BEGIN

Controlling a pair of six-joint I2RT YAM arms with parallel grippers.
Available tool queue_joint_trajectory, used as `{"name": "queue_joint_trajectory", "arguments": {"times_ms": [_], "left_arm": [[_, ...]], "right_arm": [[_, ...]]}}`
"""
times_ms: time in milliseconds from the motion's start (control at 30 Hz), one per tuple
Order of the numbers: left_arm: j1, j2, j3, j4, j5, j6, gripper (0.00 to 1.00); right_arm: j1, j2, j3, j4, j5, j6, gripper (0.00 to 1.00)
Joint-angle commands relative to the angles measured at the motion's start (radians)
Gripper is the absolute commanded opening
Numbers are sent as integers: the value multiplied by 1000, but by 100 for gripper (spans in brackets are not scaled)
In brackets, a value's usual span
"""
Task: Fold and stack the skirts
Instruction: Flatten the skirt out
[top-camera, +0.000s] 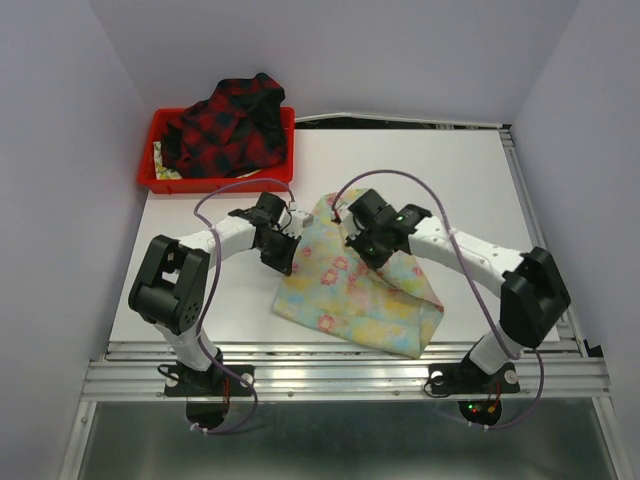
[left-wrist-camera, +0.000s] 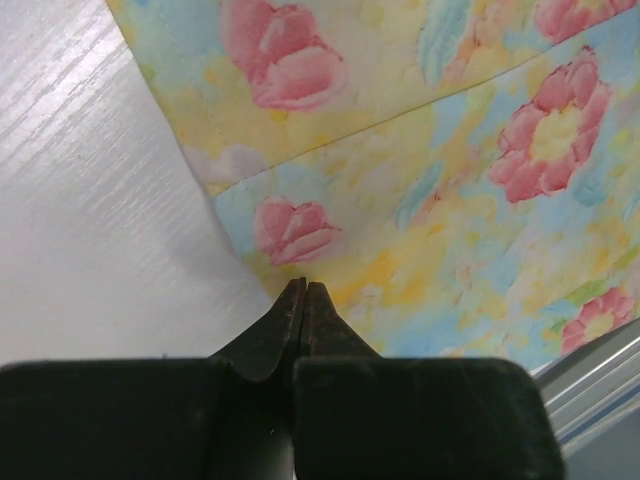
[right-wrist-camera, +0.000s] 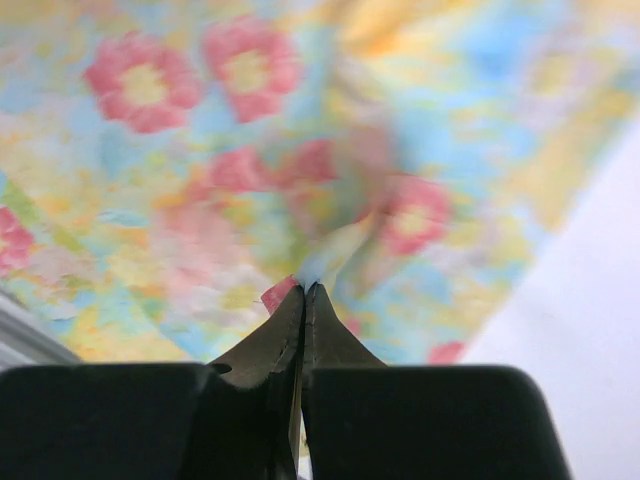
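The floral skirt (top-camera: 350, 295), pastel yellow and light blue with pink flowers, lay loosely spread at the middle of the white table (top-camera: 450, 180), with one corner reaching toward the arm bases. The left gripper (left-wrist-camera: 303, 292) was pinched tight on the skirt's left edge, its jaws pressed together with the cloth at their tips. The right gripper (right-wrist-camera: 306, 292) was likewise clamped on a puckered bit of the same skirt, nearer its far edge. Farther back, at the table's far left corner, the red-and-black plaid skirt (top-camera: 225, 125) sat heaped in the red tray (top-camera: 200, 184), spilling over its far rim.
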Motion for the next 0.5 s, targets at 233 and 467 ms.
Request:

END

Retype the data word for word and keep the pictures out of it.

Controlling a pair of six-joint I2RT YAM arms with parallel grippers.
Available tool queue_joint_trajectory, used as `{"name": "queue_joint_trajectory", "arguments": {"times_ms": [_], "left_arm": [[_, ...]], "right_arm": [[_, ...]]}}`
"""
times_ms: time in milliseconds from the motion's start (control at 30 Hz), one per tuple
Order of the numbers: left_arm: j1, j2, j3, j4, j5, j6, gripper (0.00 to 1.00); right_arm: j1, j2, j3, j4, j5, j6, gripper (0.00 to 1.00)
Joint-angle commands relative to the angles measured at the motion's start (radians)
Gripper is the absolute commanded opening
Numbers are sent as integers: the value multiplied by 1000, but by 100 for gripper (spans in brackets are not scaled)
In brackets, a value's usual span
"""
Task: Fold and stack the skirts
Instruction: Flatten the skirt out
[top-camera, +0.000s] 
[left-wrist-camera, +0.000s] 
[right-wrist-camera, +0.000s] 
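The floral skirt (top-camera: 350, 295), pastel yellow and light blue with pink flowers, lay loosely spread at the middle of the white table (top-camera: 450, 180), with one corner reaching toward the arm bases. The left gripper (left-wrist-camera: 303, 292) was pinched tight on the skirt's left edge, its jaws pressed together with the cloth at their tips. The right gripper (right-wrist-camera: 306, 292) was likewise clamped on a puckered bit of the same skirt, nearer its far edge. Farther back, at the table's far left corner, the red-and-black plaid skirt (top-camera: 225, 125) sat heaped in the red tray (top-camera: 200, 184), spilling over its far rim.
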Motion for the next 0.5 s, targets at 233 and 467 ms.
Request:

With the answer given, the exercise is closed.